Для него все это было уже в прошлом, в далеком прошлом. Словно бы за тридевятью землями затерялся жижковский певец бессмертной любви; осталась только жизнь, тяжкая, будничная.

Старый Раж, похожий на опавший воздушный шар, бессильно лежал в супружеской широкой постели, уставив на вошедших правый глаз. В его зрачках был бессильный страх и что-то похожее на удивление. Из угла парализованного рта на волосатую грудь стекала слюна. На толстом персидском ковре валялась недокуренная сигара. Больной что-то бормотал, но никто не мог понять что, и это раздражало его. Днем недогадливая Мартичка впустила к нему старого нищего, но Раж, как своенравный ребенок, отвернулся к стене. Пусть уходит, прошли те времена!

Позже, обращаясь к Франтишку, он глухо пролепетал:

— Вы не… оставите его? — И тот в ответ кивнул.

К вечеру больному стало лучше, он оживился, потребовал куриного бульону. Мартичка помчалась на такси в ресторан, но когда бульон принесли, старик съел всего одну ложку. В мертвой тишине дома его раздражал стук стенных часов. Он велел остановить маятник, остановить все часы в доме. Это было дико, но его желание выполнили. Потом он потребовал от своего бухгалтера кассовый отчет и злобно швырнул бумагу на пол: видно, не мог понять, что там написано.

Больной велел всем сесть у его постели и молчать.

— Будет война… — с трудом выдавил он. — Будет всему… всему будет конец… Все пойдет… к чертям! Потемки… сплошные потемки… А, это вы… гимназист… — Какое-то воспоминание мелькнуло в его расстроенном мозгу, по лицу пробежала кривая улыбка. — У нас на кирпичном заводе… — произнес он и заснул.

Поздно вечером, после ухода двух медицинских светил, больному захотелось поглядеть в окно. Общими усилиями мальчики дотащили его по ковру до окна, и старик уставился на улицу. Моросил дождь, вечер был сырой и промозглый, ветер колебал огоньки газовых фонарей, и от этого тени поздних прохожих шатались из стороны в сторону. Ночной трамвай, протяжно и жалобно скрипя тормозами, проехал по проспекту.
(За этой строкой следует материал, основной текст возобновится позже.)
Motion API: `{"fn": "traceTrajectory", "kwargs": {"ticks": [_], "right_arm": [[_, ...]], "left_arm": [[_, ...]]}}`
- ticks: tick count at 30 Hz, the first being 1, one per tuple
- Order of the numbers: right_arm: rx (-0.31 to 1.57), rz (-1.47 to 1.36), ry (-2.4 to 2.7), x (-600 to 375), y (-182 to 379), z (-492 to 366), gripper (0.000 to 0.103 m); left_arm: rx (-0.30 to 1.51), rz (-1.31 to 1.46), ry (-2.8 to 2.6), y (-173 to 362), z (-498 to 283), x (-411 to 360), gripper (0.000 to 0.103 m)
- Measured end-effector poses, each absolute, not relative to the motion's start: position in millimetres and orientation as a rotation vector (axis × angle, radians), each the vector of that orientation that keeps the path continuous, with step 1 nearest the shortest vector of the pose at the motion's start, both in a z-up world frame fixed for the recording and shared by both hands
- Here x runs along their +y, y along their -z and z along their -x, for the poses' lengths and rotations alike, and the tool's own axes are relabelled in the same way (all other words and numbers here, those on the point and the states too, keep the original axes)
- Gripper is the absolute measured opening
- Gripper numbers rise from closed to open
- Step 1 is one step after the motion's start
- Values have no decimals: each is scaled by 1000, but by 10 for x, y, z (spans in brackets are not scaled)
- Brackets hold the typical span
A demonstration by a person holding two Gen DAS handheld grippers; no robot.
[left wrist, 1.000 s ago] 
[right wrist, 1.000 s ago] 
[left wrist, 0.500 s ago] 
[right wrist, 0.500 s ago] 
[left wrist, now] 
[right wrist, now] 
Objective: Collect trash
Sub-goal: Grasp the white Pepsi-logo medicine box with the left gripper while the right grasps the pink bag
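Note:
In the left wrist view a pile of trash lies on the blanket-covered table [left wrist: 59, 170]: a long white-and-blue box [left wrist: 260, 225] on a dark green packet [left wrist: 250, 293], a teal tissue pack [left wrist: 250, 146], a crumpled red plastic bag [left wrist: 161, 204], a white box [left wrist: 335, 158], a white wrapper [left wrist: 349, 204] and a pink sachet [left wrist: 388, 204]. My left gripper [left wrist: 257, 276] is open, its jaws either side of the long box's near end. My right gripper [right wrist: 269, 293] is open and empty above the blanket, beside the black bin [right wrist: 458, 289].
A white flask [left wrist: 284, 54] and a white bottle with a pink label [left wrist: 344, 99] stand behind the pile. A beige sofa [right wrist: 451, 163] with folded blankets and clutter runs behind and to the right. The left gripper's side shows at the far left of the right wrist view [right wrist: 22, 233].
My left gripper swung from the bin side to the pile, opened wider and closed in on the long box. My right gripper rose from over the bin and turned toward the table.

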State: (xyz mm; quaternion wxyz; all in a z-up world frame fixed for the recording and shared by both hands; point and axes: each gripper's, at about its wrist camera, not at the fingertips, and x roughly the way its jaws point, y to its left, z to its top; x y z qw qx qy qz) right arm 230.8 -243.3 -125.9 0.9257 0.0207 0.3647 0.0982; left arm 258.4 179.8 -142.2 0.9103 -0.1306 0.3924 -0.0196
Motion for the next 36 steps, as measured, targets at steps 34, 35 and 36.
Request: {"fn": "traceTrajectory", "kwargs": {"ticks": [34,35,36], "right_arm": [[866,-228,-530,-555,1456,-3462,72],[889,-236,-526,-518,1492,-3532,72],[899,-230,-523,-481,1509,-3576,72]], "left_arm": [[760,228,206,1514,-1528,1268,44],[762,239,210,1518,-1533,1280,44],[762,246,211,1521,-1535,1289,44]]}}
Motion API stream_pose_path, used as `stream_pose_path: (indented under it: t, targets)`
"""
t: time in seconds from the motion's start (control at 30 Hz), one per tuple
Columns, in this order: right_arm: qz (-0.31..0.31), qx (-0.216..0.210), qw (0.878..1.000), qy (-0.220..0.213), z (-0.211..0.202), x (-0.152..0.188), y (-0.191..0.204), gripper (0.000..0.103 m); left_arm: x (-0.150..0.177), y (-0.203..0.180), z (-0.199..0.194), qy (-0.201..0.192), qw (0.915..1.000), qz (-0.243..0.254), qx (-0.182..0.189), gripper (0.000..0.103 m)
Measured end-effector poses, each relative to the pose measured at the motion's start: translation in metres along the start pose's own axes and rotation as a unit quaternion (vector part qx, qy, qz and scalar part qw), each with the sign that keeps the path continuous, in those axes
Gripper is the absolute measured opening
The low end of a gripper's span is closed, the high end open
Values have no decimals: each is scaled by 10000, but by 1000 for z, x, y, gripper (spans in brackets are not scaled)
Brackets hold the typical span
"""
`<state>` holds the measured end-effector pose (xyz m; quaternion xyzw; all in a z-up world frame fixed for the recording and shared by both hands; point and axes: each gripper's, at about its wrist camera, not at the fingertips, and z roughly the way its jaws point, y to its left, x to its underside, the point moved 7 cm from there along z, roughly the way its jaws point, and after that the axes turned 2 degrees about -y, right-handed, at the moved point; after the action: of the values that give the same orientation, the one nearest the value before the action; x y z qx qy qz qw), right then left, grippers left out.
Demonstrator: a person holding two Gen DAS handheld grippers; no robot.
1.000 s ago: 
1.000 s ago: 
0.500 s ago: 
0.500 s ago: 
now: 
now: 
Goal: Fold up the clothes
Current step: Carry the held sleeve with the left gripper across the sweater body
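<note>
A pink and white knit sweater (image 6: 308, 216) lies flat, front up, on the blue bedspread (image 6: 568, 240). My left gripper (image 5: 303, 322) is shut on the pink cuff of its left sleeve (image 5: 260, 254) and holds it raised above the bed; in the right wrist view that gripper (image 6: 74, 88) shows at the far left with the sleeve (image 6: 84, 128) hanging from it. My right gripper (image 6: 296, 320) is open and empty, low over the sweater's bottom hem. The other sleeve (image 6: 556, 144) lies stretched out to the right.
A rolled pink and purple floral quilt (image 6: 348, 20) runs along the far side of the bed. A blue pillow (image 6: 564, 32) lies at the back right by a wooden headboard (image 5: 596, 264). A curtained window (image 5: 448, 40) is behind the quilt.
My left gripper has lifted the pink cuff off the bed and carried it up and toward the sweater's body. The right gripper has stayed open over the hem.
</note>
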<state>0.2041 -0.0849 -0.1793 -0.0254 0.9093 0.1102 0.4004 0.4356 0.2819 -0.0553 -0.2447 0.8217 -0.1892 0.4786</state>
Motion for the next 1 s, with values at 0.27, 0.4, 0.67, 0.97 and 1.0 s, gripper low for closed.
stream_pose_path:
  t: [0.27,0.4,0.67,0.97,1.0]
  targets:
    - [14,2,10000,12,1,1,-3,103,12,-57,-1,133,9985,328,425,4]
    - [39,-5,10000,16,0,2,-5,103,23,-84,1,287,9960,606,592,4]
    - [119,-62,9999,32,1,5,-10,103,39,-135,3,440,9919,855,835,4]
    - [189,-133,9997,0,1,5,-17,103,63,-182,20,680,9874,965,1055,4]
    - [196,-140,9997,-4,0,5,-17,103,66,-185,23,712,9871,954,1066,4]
Над мокрыми крышами висела густая тьма.

Больной тяжело дышал. Все ему было не по душе. Он вцепился в оконную раму, стиснул ее пальцами, словно сопротивляясь кому-то, кто хотел оттащить его от окна. Потом потребовал, чтобы его перенесли к шкафу, потом к письменному столу. Нелепое, трудное путешествие по ковру… Вынув из ящика вечное перо в плюшевом футляре, старик подарил его терпеливому Франтишку. Мартичка получила две помятые кредитки по сто крон, опустила глаза и вежливо поблагодарила, сделав легкий книксен.